Изменить размер шрифта - +

— Он ненавидит меня? — тихо спросил Элизар и вздрогнул от ответа:

— Он еще не умеет ненавидеть.

Хранитель ушел, а Элизар просидел до самого рассвета, опустив голову на руки и вслушиваясь в шелестевший за окном дождь. Еще вчера он обещал Рэми безопасность в Виссавии, а сегодня напугал его и сестру более, чем когда либо пугали кассийцы. Да и мог ли он после всего этого кому-то обещать безопасность? Сестра спрятала от него Рэми и правильно сделала… если мальчик будет рядом, вождь сам, своими руками, сведет его с ума. Много ли надо шестилетнему высшему магу?

— Богиня, пусть меня кто-то остановит… — прошептал Элизар, — хоть кто-нибудь…

Он не спал три дня, заставлял себя не спать. А вечером четвертого, скатываясь в пропасть сна, приказал приковать себя к кровати. Он сам чертил руны на кандалах, надеясь, что это поможет.

Не помогло. Он вскочил на закате, опустошенный после выплеска магии, схватился за страшно болевшую голову и с ужасом посмотрел на лежавшие на полу изрезанные рунами полоски метала и на свои кровоточащие запястья. Он был свободен, а над Виссавией несся протяжный стон.

— Я убил… Рэми? — тихо спросил он у хранителя смерти.

Советник не ответил, опустив голову. И Элизар на этот раз не осмелился заглянуть в его воспоминания. И сам боялся вспоминать.

— Я не хочу больше слышать о Кассии, — сказал он, подходя к окну, где прошивали низкое, тяжелое небо яркие молнии. — Отзови оттуда целителей. Всех... не хочу слышать об этой проклятой стране... Позови целителя душ… пусть эта боль уйдет…

«Прости, отец, но не я не могу исполнить своего обещания…»

Но надо как-то жить дальше. Другого вождя у Виссавии нет. И не будет.

 

Преддверие бури. 3. Рэми. Маленький маг

 

Ненависть может быть унаследована, любовь — ни­когда.

 

Отсюда, с обрыва, укутанное в бархат сосен поместье походило на игрушечный домик. Сестренке такой луну назад подарили, на трехлетие: белоснежные стены, завитушки лепнины, острые башенки по углам.

Но настоящий домик, погруженный в закатное марево, был гораздо забавнее игрушечного: фигурки в нем двигались сами, то появляясь в окнах, то исчезая. Каждая была по-своему интересна. Внутри каждой бурлила своя смесь: любви, ненависти, смеха, зависти. Многих Рэми еще не понимал до конца, но всегда был рад попробовать, запоминая неповторимый привкус: то легкая горечь, то приторная сладость, то капелька кислинки. Так много всего. Так трудно запомнить. И нет рядом учителя, который может подсказать… ...запретить. Нельзя играть с «фигурками». Нельзя «подавлять чужую волю». А если охота?

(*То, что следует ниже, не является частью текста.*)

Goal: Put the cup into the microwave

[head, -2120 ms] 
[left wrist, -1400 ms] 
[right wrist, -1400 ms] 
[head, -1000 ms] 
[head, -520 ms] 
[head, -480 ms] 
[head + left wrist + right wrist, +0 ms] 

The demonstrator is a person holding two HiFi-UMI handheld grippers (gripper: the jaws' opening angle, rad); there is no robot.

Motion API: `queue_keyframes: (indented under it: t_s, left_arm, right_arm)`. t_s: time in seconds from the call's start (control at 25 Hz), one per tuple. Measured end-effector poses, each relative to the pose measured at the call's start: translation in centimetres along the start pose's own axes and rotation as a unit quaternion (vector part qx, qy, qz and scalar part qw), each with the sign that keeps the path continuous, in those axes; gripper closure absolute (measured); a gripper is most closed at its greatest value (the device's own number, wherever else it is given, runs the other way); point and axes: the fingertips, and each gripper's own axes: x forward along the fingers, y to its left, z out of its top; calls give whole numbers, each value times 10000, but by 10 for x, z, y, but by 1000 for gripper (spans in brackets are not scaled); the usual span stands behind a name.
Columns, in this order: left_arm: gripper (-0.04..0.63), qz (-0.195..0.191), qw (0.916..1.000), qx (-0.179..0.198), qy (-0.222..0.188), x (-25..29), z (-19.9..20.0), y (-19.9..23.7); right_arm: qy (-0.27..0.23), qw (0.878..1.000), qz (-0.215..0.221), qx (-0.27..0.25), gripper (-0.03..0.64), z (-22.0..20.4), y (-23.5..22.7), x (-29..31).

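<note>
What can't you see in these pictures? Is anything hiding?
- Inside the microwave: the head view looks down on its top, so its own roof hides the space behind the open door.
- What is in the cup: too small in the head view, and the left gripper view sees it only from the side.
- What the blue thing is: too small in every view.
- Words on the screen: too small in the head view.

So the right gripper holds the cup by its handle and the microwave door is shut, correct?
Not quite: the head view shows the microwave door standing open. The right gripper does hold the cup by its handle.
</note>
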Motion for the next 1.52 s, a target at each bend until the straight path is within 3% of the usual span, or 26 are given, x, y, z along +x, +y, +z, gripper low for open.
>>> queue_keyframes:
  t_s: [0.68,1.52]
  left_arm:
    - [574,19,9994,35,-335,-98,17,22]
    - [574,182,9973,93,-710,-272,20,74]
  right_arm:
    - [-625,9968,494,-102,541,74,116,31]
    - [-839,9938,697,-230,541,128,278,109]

Изнывая от грызущего изнутри страха, Рэми-таки сорвался. Заставил круглолицую служанку улыбнуться, вспоминая давний зимний вечер и тихий голос матери, рассказывающей сказку. Заставил голодного прислужку заглянуть за портьеру, туда, где Рэми припрятал вкусный пирожок. Заставил конюшего, на глазах Рэми пнувшего собаку, зайтись черным, удушливым страхом… Это было так легко. Так забавно. И помогало преодолеть холодной змей свернувшийся внутри страх... Рэми не хотел думать о той ночи. И про дядю вспоминать не хотел. И про обжигающую боль, и про тихую силу целителя, и про бешенную скачку в ночь. Не хотел.

— Хей! — требовательно потянула за рукав сестренка.

И как только тут оказалась? Рэми хотел обернуться, но застыл как вкопанный. Так и не смог оторвать взгляда от сгустившихся вокруг дома облаков цвета запекшейся крови. Кровь… почти черная в полумраке. Бледная служанка оттирала ее тряпкой, пока Рэми бился в руках целителей, а браслет на руке нагрелся так, что выдержать было невозможно. Нельзя вспоминать о той ночи! Мама говорила, что нельзя!

Страх вновь вгрызся в душу, нахлынула тяжелая тревога.